Sunday, August 24, 2008

ARTICLE UPDATE - Affective valence, stimulus attributes, and P300: Color vs. black/white and normal vs. scrambled images.

Cano ME, Class QA, Polich J.

International Journal of Psychophysiology, in press

Pictures from the International Affective Picture System (IAPS) were selected to manipulate affective valence (unpleasant, neutral, pleasant) while keeping arousal level the same. The pictures were presented in an oddball paradigm, with a visual pattern used as the standard stimulus. Subjects pressed a button whenever a target was detected. Experiment 1 presented normal pictures in color and black/white. Control stimuli were constructed for both the color and black/white conditions by randomly rearranging 1 cm square fragments of each original picture to produce a "scrambled" image. Experiment 2 presented the same normal color pictures with large, medium, and small scrambled condition (2, 1, and 0.5 cm squares). The P300 event-related brain potential demonstrated larger amplitudes over frontal areas for positive compared to negative or neutral images for normal color pictures in both experiments. Attenuated and nonsignificant valence effects were obtained for black/white images. Scrambled stimuli in each study yielded no valence effects but demonstrated typical P300 topography that increased from frontal to parietal areas. The findings suggest that P300 amplitude is sensitive to affective picture valence in the absence of stimulus arousal differences, and that stimulus color contributes to ERP valence effects.

ARTICLE UPDATE - Visual search is not blind to emotion.

Gerritsen C, Frischen A, Blake A, Smilek D, Eastwood JD.

Perception and Psychophysics, 70, 1047-1059

A series of three visual search tasks revealed more efficient search for hostile than for peaceful faces among neutral face distractors. Given that this effect has been observed inconsistently in prior literature, meta-analytic methods were employed for evaluating data across three experiments in order to develop a more valid estimate of the potentially small effect size. Furthermore, in the present experiments, different emotional meanings were conditioned to identical faces across observers, thus eliminating confounds between the physical characteristics and the emotional valences of the face stimuli. On the basis of the present findings, we argue that the visual system is capable of determining a face's emotional valence before the face becomes the focus of attention, and that emotional valence can be used by the visual system to determine subsequent attention allocation. However, meta-analytic results indicate that emotional valence makes a relatively small contribution to search efficiency in the present search context.

Saturday, August 16, 2008

ARTICLE UPDATE - Integration of cross-modal emotional information in the human brain: An fMRI study.

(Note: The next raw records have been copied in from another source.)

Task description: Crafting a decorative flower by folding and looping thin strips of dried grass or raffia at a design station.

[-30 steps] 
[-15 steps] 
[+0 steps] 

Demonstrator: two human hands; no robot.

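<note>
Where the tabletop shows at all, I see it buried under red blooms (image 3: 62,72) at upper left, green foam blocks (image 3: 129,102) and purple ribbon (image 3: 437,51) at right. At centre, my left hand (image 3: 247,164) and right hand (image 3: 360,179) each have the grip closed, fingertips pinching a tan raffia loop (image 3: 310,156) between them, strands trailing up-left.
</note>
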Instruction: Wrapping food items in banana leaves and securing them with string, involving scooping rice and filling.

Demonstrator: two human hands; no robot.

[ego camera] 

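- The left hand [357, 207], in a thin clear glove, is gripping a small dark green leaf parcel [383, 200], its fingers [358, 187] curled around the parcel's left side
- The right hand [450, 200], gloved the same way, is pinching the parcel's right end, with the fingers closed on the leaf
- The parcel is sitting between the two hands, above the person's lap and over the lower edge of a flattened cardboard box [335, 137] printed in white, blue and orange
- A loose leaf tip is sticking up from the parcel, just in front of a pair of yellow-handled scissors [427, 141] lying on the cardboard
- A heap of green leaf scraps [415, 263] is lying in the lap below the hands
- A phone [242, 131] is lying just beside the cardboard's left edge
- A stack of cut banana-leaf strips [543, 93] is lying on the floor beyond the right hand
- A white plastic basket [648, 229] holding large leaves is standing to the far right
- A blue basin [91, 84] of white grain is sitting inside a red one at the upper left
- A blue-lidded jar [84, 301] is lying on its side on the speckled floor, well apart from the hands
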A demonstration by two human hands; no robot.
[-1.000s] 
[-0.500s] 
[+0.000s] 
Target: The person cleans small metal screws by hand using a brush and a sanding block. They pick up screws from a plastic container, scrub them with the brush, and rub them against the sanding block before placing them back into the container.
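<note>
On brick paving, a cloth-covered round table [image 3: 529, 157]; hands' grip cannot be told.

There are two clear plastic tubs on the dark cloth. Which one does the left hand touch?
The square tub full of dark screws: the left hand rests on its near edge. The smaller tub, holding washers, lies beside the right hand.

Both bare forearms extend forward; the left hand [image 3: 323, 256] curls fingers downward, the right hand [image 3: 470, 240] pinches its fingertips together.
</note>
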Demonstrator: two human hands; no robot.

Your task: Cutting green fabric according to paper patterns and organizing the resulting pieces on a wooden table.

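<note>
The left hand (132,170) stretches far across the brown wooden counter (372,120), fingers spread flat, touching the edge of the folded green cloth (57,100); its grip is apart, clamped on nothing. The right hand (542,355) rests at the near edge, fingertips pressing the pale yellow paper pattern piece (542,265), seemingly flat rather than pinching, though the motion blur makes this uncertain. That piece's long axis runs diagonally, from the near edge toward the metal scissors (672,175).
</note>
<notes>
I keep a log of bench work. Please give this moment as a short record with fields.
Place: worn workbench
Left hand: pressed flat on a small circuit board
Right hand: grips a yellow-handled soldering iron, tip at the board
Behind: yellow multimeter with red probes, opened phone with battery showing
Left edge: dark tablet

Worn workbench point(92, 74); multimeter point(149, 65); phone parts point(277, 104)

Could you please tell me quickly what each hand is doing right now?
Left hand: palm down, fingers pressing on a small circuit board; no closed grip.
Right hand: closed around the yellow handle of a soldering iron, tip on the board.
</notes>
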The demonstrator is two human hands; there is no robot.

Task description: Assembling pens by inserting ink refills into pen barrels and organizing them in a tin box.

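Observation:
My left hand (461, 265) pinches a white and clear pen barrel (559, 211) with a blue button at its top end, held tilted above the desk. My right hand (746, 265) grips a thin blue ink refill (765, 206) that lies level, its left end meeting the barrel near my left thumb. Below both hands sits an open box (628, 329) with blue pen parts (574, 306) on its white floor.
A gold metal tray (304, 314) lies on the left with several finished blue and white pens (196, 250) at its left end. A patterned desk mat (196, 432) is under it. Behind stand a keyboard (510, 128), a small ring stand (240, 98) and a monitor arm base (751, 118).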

Park JY, Gu BM, Kang DH, Shin YW, Choi CH, Lee JM, Kwon JS.

Cortex, in press

The interaction of information derived from the voice and facial expression of a speaker contributes to the interpretation of the emotional state of the speaker and to the formation of inferences about information that may have been merely implied in the verbal communication. Therefore, we investigated the brain processes responsible for the integration of emotional information originating from different sources. Although several studies have reported possible sites for integration, further investigation using a neutral emotional condition is required to locate emotion-specific networks. Using functional magnetic resonance imaging (fMRI), we explored the brain regions involved in the integration of emotional information from different modalities in comparison to those involved in integrating emotionally neutral information. There was significant activation in the superior temporal gyrus (STG); inferior frontal gyrus (IFG); and parahippocampal gyrus, including the amygdala, under the bimodal versus the unimodal condition, irrespective of the emotional content. We confirmed the results of previous studies by finding that the bimodal emotional condition elicited strong activation in the left middle temporal gyrus (MTG), and we extended this finding to locate the effects of emotional factors by using a neutral condition in the experimental design. We found anger-specific activation in the posterior cingulate, fusiform gyrus, and cerebellum, whereas we found happiness-specific activation in the MTG, parahippocampal gyrus, hippocampus, claustrum, inferior parietal lobule, cuneus, middle frontal gyrus (MFG), IFG, and anterior cingulate. These emotion-specific activations suggest that each emotion uses a separate network to integrate bimodal information and shares a common network for cross-modal integration.

ARTICLE UPDATE - I feel how you feel but not always: the empathic brain and its modulation.

Hein G, Singer T.

Current Opinions in Neurobiology, in press

The ability to share the other's feelings, known as empathy, has recently become the focus of social neuroscience studies. We review converging evidence that empathy with, for example, the pain of another person, activates part of the neural pain network of the empathizer, without first hand pain stimulation to the empathizer's body. The amplitude of empathic brain responses is modulated by the intensity of the displayed emotion, the appraisal of the situation, characteristics of the suffering person such as perceived fairness, and features of the empathizer such as gender or previous experience with pain-inflicting situations. Future studies in the field should address inter-individual differences in empathy, development and plasticity of the empathic brain over the life span, and the link between empathy, compassionate motivation, and prosocial behavior.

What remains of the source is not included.